À défaut de montant identifiable, le montant de référence du « chèque santé » est fixé à 15 €, au prorata temporis de la durée du contrat ou du temps de travail. Pour l’employeur, ce versement ouvrira droit à la même exonération plafonnée de cotisations de sécurité sociale que les contributions patronales au financement des contrats de prévoyance collectifs et obligatoires. L’employeur est dispensé de financer le « chèque santé » si le salarié bénéficie de la CMU-C, de l’ACS ou encore d’une couverture collective obligatoire « santé », y compris en tant qu’ayant droit, ou d’une couverture complémentaire donnant lieu à participation financière d’une collectivité publique.
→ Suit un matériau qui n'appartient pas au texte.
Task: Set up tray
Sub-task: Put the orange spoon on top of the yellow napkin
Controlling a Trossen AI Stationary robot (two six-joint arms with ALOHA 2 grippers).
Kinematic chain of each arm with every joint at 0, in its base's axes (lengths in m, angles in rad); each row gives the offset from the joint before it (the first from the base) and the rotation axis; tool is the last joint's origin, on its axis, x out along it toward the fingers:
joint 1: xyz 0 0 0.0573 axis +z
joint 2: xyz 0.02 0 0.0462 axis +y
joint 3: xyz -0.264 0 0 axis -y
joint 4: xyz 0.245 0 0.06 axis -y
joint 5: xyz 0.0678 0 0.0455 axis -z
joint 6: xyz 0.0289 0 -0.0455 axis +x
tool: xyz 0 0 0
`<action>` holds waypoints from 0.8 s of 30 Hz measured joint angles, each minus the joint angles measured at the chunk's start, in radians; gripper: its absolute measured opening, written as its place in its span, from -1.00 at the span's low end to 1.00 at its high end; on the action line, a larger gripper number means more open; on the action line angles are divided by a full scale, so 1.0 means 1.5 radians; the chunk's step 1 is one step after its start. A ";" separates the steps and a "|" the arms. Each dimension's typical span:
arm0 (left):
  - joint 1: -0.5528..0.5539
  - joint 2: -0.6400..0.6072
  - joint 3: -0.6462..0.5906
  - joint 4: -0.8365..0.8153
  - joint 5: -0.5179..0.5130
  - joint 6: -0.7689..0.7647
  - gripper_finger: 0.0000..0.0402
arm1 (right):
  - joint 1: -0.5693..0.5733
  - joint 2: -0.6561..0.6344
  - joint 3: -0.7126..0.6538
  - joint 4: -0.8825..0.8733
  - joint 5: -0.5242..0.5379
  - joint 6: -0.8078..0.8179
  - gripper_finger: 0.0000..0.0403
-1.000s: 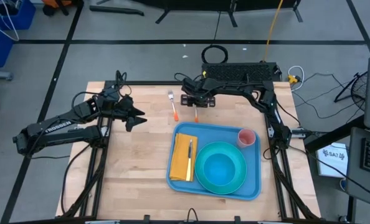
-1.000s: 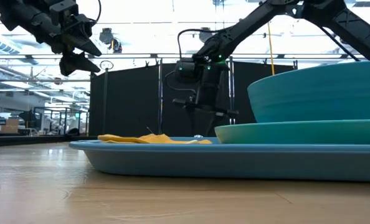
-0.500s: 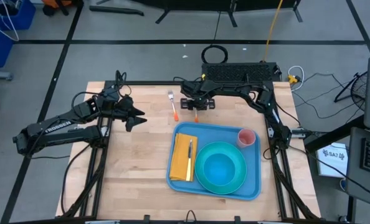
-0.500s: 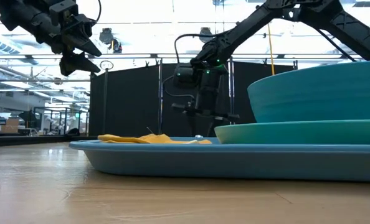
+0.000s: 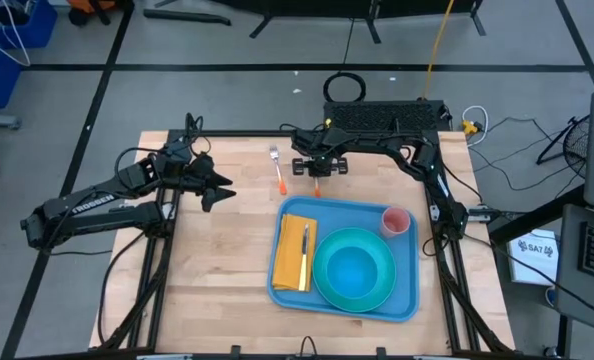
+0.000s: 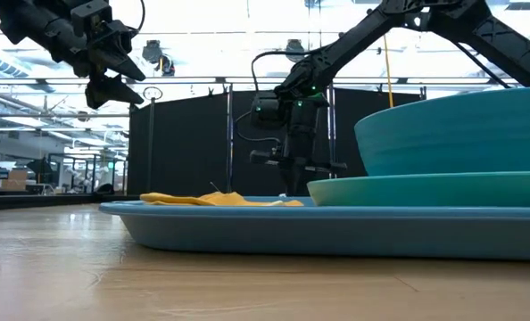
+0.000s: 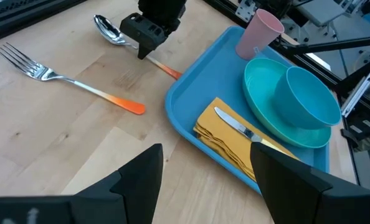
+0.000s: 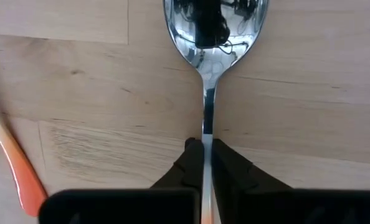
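I have the tray [image 5: 407, 270] lying flat on the wooden surface [image 5: 217, 260], in the right half of the high view, at about four o'clock from the surface's middle. On it I see a folded yellow napkin [image 5: 287, 262] with a knife [image 5: 305, 252] laid across it, a teal plate [image 5: 329, 285] carrying a teal bowl [image 5: 355, 268], and a pink cup [image 5: 395, 221] upright in the tray's far right corner.

My right end effector [image 5: 316, 176] is down at the surface just past the tray's far edge, at roughly twelve o'clock from the napkin. In the right wrist view its fingers [image 8: 193, 163] are closed on the thin neck of a spoon [image 8: 215, 25] that lies on the wood, bowl pointing away from the wrist. The left wrist view shows the spoon's orange handle reaching toward the tray's rim, near it; I cannot tell whether they touch. A fork [image 5: 277, 170] with an orange handle lies on the surface just beside the spoon, at nine o'clock from it, clear of the tray.

My left end effector [image 5: 220, 192] hangs above the surface at about ten o'clock from the tray, well apart from it, fingers spread and holding nothing.
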State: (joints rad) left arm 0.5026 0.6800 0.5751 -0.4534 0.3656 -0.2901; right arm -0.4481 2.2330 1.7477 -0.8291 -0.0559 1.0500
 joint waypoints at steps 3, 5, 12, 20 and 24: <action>0.000 0.000 0.000 -0.002 0.000 0.000 0.22 | 0.000 0.000 0.000 0.000 0.004 0.000 -0.98; 0.000 0.000 0.000 -0.008 0.000 0.000 0.22 | 0.000 -0.002 0.000 0.001 0.004 0.001 -0.98; 0.000 0.000 0.000 -0.021 0.000 -0.001 0.22 | 0.000 -0.022 -0.003 0.022 0.031 0.007 -0.99; 0.000 0.000 0.000 -0.021 0.000 -0.001 0.22 | 0.001 -0.050 -0.003 0.033 0.035 0.020 -1.00; 0.000 0.000 0.000 -0.020 0.000 -0.001 0.22 | 0.013 -0.074 -0.002 0.029 0.041 0.022 -1.00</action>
State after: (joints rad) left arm 0.5022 0.6804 0.5751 -0.4833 0.3658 -0.2913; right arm -0.4293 2.1215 1.7441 -0.7861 0.0058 1.0826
Un accord de branche ou, à défaut, un accord d’entreprise pourra prévoir que l’obligation de généralisation de la couverture frais de santé sera assurée par le dispositif « chèque santé », pour les salariés dont la durée du contrat ou la durée de travail est inférieure à des seuils fixés par l’accord, dans la limite de plafonds réglementaires.

Notre conseil : Pour chaque salarié dispensé d’adhérer à la complémentaire santé, vous devez garder la demande de dispense ainsi que les justificatifs. Ces éléments seront demandés en cas de contrôle. Une copie de ces documents est à envoyer à votre gestionnaire paie.